Mr. Canavan acknowledged the efforts of James Werry, "The Company would like to thank Mr. Werry for his dedication to the firm through a challenging time."
Additional information regarding the Transaction can be found in the Joint Management Information Circular of the Company dated October 14, 2016 and the supplement thereto dated November 9, 2016, each of which has been filed on SEDAR at www.sedar.com.
Change of Manager of Front Street Funds
As previously announced, at special meetings of securityholders of the Front Street Mutual Funds, investors approved the change of manager of the Front Street Mutual Funds resulting from the Transaction. Effective on or about December 9, 2016, Front Street will be renamed LOGiQ Capital 2016. It is anticipated that the management agreements for the Front Street Mutual Funds will be assigned from Front Street to LOGiQ Asset Management Ltd., the entity resulting from the amalgamation of Aston Hill Asset Management Inc., the manager of the Aston Hill mutual funds and closed end funds, and Aston Hill Capital Markets Inc., the predecessor manager of certain Aston Hill closed end funds, in the near future. As a result, the manager of the Front Street Mutual Funds will change to LOGiQ Asset Management Ltd. at that time.

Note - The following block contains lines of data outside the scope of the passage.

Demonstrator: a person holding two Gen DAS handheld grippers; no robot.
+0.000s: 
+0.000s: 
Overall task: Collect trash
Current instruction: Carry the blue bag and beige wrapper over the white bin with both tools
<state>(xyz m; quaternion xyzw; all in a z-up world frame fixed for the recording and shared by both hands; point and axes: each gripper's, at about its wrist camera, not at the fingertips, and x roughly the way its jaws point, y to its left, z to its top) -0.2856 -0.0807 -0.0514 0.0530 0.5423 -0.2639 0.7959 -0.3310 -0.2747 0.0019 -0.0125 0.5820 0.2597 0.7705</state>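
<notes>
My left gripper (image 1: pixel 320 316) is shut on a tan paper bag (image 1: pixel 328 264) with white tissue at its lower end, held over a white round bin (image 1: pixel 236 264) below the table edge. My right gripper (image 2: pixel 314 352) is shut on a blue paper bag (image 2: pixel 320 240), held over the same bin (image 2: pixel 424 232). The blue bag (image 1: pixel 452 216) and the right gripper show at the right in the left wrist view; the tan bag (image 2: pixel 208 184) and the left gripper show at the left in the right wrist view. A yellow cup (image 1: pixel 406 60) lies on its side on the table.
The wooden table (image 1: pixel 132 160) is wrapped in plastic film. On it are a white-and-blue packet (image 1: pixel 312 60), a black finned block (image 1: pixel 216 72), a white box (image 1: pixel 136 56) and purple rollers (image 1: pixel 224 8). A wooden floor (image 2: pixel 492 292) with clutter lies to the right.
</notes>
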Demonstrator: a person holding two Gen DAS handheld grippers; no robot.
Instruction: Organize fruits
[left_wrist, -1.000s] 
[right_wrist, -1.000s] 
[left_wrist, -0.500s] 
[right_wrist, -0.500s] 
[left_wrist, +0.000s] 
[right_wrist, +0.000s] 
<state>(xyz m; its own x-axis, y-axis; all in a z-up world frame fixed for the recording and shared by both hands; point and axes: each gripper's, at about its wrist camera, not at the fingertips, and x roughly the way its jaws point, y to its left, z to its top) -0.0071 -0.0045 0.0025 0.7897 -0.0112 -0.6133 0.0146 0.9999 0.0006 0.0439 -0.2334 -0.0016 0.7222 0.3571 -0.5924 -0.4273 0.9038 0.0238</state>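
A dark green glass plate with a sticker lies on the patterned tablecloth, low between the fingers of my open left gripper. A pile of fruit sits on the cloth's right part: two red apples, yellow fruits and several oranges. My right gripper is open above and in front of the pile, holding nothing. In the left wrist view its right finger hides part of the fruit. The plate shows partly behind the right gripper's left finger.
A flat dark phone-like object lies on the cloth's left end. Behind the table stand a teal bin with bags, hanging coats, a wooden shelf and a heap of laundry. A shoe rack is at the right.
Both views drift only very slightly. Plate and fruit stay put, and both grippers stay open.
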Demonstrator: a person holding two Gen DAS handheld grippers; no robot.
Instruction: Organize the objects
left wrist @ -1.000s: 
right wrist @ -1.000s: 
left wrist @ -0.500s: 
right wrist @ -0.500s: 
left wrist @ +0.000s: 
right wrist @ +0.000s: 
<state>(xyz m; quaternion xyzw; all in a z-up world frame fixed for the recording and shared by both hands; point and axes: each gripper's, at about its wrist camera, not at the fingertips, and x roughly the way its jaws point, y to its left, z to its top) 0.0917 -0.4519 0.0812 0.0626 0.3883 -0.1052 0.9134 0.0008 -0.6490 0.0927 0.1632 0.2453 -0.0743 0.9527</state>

About LOGiQ Asset Management Inc.
LOGiQ Asset Management Inc. (logiqasset.com) is a diversified asset management company with a suite of retail mutual funds, closed end funds, hedge funds and segregated institutional funds.
The TSX has neither approved nor disapproved the information contained herein.
This news release contains certain "forward-looking statements" within the meaning of such statements under applicable securities law. Forward-looking statements are frequently characterized by words such as "plan", "continue", "expect", "project", "intend", "believe", "anticipate", "estimate", "may", "will", "potential", "proposed" and other similar words, or statements that certain events or conditions "may" or "will" occur. These statements are only predictions. Various assumptions were used in drawing the conclusions or making the projections contained in the forward-looking statements throughout this news release. Forward-looking statements are based on the opinions and estimates of management at the date the statements are made, and are subject to a variety of risks and uncertainties and other factors that could cause actual events or results to differ materially from those projected in the forward-looking statements including: future operating results and funding requirements; the ability to achieve synergies; future general economic and market conditions; and changes in laws and regulations. There can be no assurance that such information will prove to be accurate, as actual results and future events could differ materially from those anticipated in such information. Accordingly, readers should not place undue reliance on forward-looking information. The Company does not undertake to update any forward-looking information contained herein, except as required by applicable securities laws.